The extension preserves time for staff, town and county attorneys, and Penrose to finish a draft development agreement and to return with a financing agreement the boards can review before authorizing execution. April Norton, Teton County housing director, told the joint meeting that the development agreement is "really in its final form" and that staff is "very, very, very close" to having the documents ready.

The extension follows an original schedule in which the county purchased the site in August, issued an RFP in November, selected Penrose as developer in June 2024 and signed a ground-lease option in December 2024 with an initial target execution date of June 30, 2025; the parties previously agreed in May 2025 to move a deadline to September 2025.

During the discussion commissioners and councilors pressed staff on key operational and financial items the development agreement and a separate financing agreement will address. Norton said the development agreement will set obligations for the housing authority (the landowner), the developer and the project program — including the number and mix of units, parking ratios and a parking-management plan, open-space and HOA terms, timelines for permit submissions and completion, affordability targets and phasing.

Norton said the draft now includes cores of those terms and that staff has made wording changes to avoid making the building department "beholden to a development agreement." She said the meeting is intended to buy time to finish interwoven items such as the parking plan, recording easements for a north-side pathway and a roundabout set-aside on the southwest corner, and finalizing the unit mix, phasing and affordability provisions.

The boards heard specific financial clarifications. Norton confirmed the town and county have committed a $10,000,000 public contribution to the development in addition to the county-owned land (discussed during the meeting as roughly $28 million to $29 million in land value). She said the timing and split of that $10,000,000 will be spelled out in a later financing agreement to be returned to the bodies for review.

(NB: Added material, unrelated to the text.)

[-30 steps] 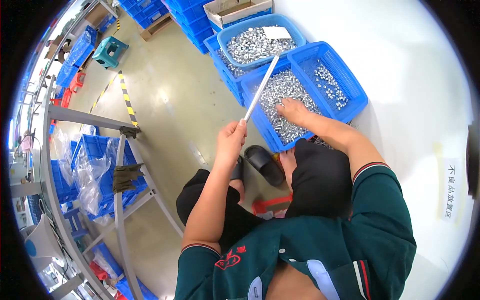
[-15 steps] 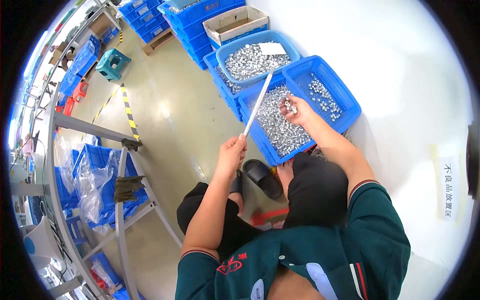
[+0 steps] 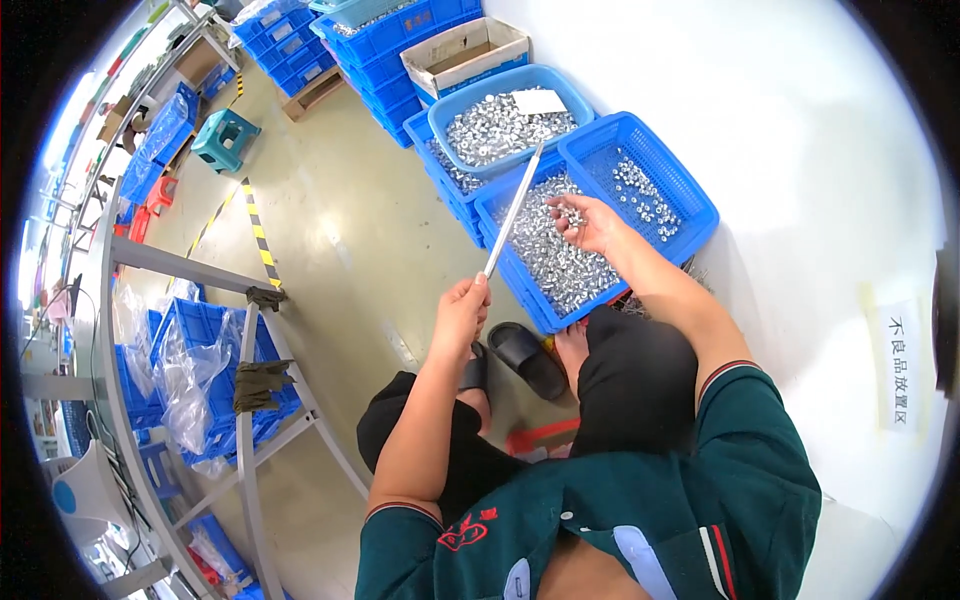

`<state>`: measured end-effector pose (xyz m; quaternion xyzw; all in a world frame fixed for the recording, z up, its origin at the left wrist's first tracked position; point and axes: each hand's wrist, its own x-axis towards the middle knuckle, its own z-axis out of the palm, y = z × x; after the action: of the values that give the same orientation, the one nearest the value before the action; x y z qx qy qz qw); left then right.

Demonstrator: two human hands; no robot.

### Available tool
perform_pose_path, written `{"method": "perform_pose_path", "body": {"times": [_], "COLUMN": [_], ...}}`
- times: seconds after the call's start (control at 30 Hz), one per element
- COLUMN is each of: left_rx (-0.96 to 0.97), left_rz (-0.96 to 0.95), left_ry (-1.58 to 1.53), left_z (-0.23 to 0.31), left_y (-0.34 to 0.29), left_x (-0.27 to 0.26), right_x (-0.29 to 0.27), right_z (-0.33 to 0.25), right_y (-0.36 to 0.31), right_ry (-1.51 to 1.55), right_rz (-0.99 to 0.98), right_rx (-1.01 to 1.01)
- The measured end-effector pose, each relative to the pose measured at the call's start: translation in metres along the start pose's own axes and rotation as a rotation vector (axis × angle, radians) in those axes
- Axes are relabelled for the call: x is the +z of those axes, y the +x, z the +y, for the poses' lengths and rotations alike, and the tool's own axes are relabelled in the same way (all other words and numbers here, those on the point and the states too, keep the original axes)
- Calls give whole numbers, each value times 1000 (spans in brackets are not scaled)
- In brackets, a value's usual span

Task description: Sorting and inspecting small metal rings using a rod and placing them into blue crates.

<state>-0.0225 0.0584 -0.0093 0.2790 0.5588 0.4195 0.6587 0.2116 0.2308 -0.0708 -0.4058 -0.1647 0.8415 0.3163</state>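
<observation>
My left hand is closed around the lower end of a long thin metal rod. The rod slants up and away, its far tip by the near rim of a light-blue tub full of small silvery metal parts. Several of these small metal parts lie in the curled fingers of my right hand, palm partly up. That hand hovers above a blue basket, whose left section holds a thick layer of the same kind of parts. In its right section are fewer loose pieces.
A worn carton and stacked blue crates stand beyond the tub. On the left are a grey metal frame, blue crates with clear plastic and a green stool. A white surface lies right of the basket.
My right hand has shifted slightly left over the basket, its fingers curling more around the small parts. The left hand holds the rod much as before. The whole view has moved a little.
</observation>
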Motion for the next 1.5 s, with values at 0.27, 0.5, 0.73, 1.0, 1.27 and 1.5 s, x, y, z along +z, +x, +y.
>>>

On a question from Commissioner Probst about using the property as a temporary RV park to generate revenue before construction, Norton said the county purchased the land using tax-exempt bond financing and that there are limits on how much revenue the property can generate before the bond loses tax-exempt status. Norton explained, "we are only generating $500,000 there and it was an $18,000,000 bond deal," and legal counsel advised that renting the site could exceed the threshold and require paying taxes on the bonds.

Keith Kingery, deputy county attorney, added that Penrose is "really looking at breaking ground in the middle of the summer" and that trying to stage short-term rentals for part of a season would complicate the developer's planned construction start.

Commissioners asked about affordability and unit counts. Norton and staff said the draft development agreement will include programmatic requirements from the RFP. Norton confirmed the project is expected to include at least 200 units; a staff speaker later referenced "221 deed-restricted homes" as the project return tied to the public investment. Commissioners repeatedly discussed a cap on workforce units — staff said a maximum of 30 workforce units is in the current draft and was reflected in the RFP language under discussion.

On risk and cost, Norton told the boards staff will not recommend pursuing a development agreement the county cannot afford and that the previously discussed $30,000,000 funding gap would be "significantly lower" if a gap exists after more detailed design and cost estimating. Commissioner Gardner and others said they expect staff to present multiple financing options and scenarios when the project returns for formal approval.

Shannon Coxbaker, representing Penrose, confirmed that the developer would continue to explore structures such as profit-sharing arrangements as part of financing discussions. Norton and other staff said they plan to bring a development agreement and financing agreement back in November — possibly in two meetings if the boards need more time to review details — and that the agreements are interdependent: changes to the development agreement could affect the financing package.

Public commenters urged the boards to allow the extension. Claire Stumpf, executive director of Shelter GH, said the project could provide housing for hundreds of residents and asked the boards to "give this project the time it needs to succeed." Blanca Moya, a longtime nonprofit worker, spoke in Spanish through an interpreter about housing instability and supported moving the project forward. Neighbor Mike Yen, who lives across from the RV park, said he supports higher-density housing at the site and welcomed new neighbors.

The formal motion, made by Commissioner Macker and seconded by Commissioner Karlman, directed and authorized the Jackson Teton County Housing Authority to extend the development-agreement timeline and the ground-lease option to Dec. 31, 2025. The motion carried unanimously for both the county and the town; no roll-call vote with individual member votes was recorded in the transcript.

Next steps identified by staff include returning with a final development agreement and a financing agreement for review and formal authorization. Norton said staff aims to return in November and will offer a recommended package along with alternatives and financing scenarios for the boards to consider.